Bankräuber im Wilden Westen hatten es leicht, da lagen die Nuggets der Goldgräber im Tresor der Bank, den man dann knacken konnte. Heute, 120 Jahre später, schaut das anders aus: Das Geld, das wir zur Bank tragen, bleibt nicht dort, die Bank „lässt es arbeiten“. Das heißt, dass die Bank das meiste Geld an Firmen weitergibt bzw. damit auch Grundstücke (so genannte Immobilien) kauft. Wenn die Firma erfolgreich ist, erhält die Bank schließlich mehr Geld zurück.

Da das Geld einer Bank nun zum Großteil in Firmen aus dem In- und Ausland angelegt ist,  schließt die Bank einen Vertrag mit einer anderen Bank ab, die ihr Geld leiht, falls plötzlich alle SparerInnen ihr Geld zurück haben wollen. Die andere Bank macht das genauso und so spannt sich ein Netz an Rückversicherungen über das ganze Bankensystem auf der Welt.

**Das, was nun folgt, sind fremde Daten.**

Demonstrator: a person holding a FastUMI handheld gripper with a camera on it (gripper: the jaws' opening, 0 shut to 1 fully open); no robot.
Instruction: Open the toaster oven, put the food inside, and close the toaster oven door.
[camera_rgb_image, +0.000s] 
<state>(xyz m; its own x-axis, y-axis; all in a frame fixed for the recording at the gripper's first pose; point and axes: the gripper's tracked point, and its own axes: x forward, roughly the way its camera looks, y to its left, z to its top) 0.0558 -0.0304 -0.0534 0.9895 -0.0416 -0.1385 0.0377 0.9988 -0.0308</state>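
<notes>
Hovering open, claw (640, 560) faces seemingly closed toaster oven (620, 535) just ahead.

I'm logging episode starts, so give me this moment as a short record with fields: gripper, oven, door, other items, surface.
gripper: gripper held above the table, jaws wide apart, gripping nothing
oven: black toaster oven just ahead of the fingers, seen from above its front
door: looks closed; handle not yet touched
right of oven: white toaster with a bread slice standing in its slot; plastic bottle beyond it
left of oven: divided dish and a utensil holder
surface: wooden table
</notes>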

Jede Bank ist dadurch mit den anderen Banken verbunden, und niemand kann mehr genau sagen, wo sich das eingezahlte Geld eigentlich gerade befindet.

Möchtest du noch mehr erfahren?

Zahlen mit Plastikkarten

Schon im 19. Jahrhundert begannen Geschäfte oder Restaurants in den USA Kundenkreditkarten an ihre KundInnen auszugeben, mit denen man in ihrem Betrieb auf Kredit zahlen (also Schulden machen und später zurückzahlen) konnte. Ab den 1950er Jahren konnte man als Mitglied eines Kreditkarten-Clubs erstmals im In- und Ausland bezahlen. Heute kann man Kreditkarten über Clubs, Banken oder über das Internet beziehen und damit weltweit bezahlen; viele Einkäufe im Internet werden auch über Kreditkarten beglichen. Der Vorteil an Kreditkarten ist, dass man kein Bargeld mitbringen muss, sondern nur eine kleine Plastikkarte.